Sources in government also indicated that the Prime Minister was doing “the best thing” by also taking a wait and see attitude and would only be prepared to ask Minister Roberts to step down if he is charged in connection with the matter.

 

The public debate surrounding the matter, meanwhile, continued to swirl on Thursday.

 

In grocery stores, in the halls of workplaces (perhaps even around the water coolers), on the streets, and on radio Love 97’s “Issues of The Day” with Jeff Lloyd, the talk remained on the allegation and whether the Minister should step down.

 

The views, as one would imagine, were varied with some callers suggesting that an allegation is not enough for the Minister to resign; and others insisting that his resignation would be in order.

 

Not surprisingly, it was the same view expressed by the Free National Movement in a new statement.

 

The Official Opposition, in a release separate from what had been issued on Wednesday by the FNM Action Group, said the Bahamian people will not be well served having a minister who is unable to give fully of his time and good judgment to the affairs of the state.

 

“If it should run its course we have no doubt that Mr.
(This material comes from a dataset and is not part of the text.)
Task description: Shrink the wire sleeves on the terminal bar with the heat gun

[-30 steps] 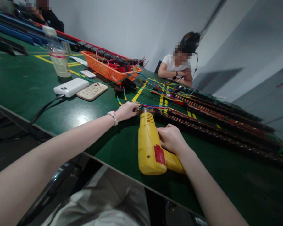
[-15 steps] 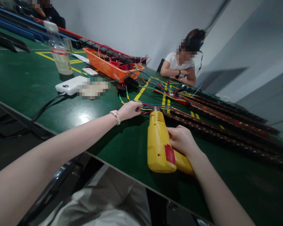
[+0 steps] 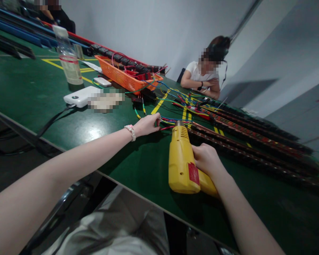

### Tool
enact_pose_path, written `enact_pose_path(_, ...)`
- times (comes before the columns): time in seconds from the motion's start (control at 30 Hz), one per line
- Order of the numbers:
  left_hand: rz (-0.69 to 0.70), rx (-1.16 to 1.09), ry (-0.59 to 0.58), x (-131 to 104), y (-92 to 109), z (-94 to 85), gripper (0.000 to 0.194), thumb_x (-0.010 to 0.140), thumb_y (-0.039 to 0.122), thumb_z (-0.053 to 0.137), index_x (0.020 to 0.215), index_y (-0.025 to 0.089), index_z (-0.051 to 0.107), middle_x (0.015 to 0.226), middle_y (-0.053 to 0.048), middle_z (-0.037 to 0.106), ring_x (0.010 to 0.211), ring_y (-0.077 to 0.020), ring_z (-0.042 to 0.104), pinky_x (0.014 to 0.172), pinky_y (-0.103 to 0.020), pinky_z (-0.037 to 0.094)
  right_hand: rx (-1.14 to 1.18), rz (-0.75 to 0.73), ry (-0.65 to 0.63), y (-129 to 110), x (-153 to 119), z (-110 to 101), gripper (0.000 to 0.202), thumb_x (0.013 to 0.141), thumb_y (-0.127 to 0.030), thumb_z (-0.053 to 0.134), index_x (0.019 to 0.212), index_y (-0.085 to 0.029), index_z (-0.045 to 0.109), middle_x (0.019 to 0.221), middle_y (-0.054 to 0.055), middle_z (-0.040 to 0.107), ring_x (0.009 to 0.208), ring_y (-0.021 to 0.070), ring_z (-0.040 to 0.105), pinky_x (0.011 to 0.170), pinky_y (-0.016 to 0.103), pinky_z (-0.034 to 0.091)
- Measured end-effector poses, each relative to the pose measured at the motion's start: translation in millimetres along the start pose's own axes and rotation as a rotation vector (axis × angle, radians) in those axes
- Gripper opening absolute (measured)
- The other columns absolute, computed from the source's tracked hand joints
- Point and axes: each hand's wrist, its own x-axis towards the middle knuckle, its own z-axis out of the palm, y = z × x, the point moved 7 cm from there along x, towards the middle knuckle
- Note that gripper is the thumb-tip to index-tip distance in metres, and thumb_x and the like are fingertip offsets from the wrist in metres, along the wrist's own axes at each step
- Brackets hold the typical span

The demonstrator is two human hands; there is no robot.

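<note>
My right hand (image 3: 206, 157) is wrapped round the handle of a yellow heat gun (image 3: 182, 159). Its metal nozzle (image 3: 179, 123) points away from me, at the wires running from a long black strip (image 3: 228, 148). Fingers of my left hand (image 3: 149, 124) pinch the ends of some coloured wires (image 3: 168, 121), blue, red and yellow-green among them. One red wire (image 3: 167, 128) lies apart, nearer me. Which wire ends sit between the fingertips is partly hidden. A beaded bracelet (image 3: 130, 132) circles my left wrist.
Beyond my hands stands an orange basket (image 3: 117, 76) of red and black parts. Left of it are a plastic bottle (image 3: 69, 63) and a white power bank (image 3: 81, 96) with a black cable. More wired strips (image 3: 244, 127) lie to the right. A person (image 3: 202, 76) sits across the table.
The heat gun has shifted slightly right in my right hand. My left hand stays nearly in place on the wires, and the red wire now lies more apart from the others.
</note>
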Motion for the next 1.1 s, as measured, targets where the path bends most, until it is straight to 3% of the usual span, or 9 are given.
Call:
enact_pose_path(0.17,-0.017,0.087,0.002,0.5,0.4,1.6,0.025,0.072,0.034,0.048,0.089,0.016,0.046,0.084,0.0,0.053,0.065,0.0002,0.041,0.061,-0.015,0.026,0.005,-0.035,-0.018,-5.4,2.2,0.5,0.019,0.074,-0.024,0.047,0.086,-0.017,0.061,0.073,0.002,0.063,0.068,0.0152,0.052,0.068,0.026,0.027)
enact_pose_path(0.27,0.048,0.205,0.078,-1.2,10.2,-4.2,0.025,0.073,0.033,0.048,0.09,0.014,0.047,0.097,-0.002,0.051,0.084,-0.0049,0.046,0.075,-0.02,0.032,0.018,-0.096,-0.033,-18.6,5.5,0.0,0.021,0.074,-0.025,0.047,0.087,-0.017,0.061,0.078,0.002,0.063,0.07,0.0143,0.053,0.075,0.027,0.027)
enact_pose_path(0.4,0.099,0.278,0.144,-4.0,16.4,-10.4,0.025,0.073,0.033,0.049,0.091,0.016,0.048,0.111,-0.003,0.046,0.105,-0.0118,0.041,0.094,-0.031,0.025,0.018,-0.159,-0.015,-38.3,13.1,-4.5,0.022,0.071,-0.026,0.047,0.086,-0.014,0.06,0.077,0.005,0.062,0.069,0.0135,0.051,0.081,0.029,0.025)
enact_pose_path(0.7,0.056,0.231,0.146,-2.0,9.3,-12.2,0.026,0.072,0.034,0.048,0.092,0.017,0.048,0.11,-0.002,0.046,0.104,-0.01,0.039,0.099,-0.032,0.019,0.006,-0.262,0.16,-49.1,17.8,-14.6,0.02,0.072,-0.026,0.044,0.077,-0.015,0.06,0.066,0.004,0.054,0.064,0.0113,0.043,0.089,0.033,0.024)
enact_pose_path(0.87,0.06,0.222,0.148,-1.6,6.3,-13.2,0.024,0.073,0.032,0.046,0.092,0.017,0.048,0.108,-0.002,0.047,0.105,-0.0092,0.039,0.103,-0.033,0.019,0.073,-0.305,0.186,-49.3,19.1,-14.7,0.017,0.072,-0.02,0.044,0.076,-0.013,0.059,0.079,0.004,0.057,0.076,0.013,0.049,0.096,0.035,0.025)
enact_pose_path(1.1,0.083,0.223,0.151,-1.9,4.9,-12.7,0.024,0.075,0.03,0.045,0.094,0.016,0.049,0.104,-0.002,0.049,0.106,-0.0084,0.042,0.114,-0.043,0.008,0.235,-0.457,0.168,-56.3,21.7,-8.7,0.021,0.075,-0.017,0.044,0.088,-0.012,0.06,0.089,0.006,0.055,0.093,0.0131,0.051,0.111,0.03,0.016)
Roberts will receive a fair trial in our courts and his accuser a fair hearing,” said the statement, which was sent by party chairman, Carl Bethel.

 

“Until the process is concluded, we make no judgment about his guilt or innocence and we urge the Bahamian people to do likewise.”

 

He made it clear that it is not the party’s belief that a Minister of Government should vacate his office because any frivolous allegation is made against him.

 

“However, in the present case the allegation against Mr. Roberts is by no means frivolous,” the statement said. “Neither does it appear that it has been frivolously made.”

 

He also said a “rotten” example is being set by authorities in this case.

 

“Whatever procedure you use for Jack, you must use for Jill,” said Mr. Bethel, who was apparently unconvinced by the assurance given a day earlier by the police commissioner that the case in question was treated the way any similar matter is treated.

 

Speaking to the Bahama Journal on Thursday, Mr. Bethel, a former attorney general, said he was very surprised that the matter has been forwarded to the Attorney General’s Office.

 

“The discretion to bring a prosecution has traditionally been given over to the commissioner of police for many, many years,” he said. “So I’m surprised that the commissioner of police would have forwarded a file like this under these circumstances to the Attorney General’s Office.”

 

But Commissioner Farquharson has stressed that forwarding the file to the AG’s Office was nothing unusual and he assured on Wednesday that there is only one standard of law in The Bahamas despite the perception that some people may have.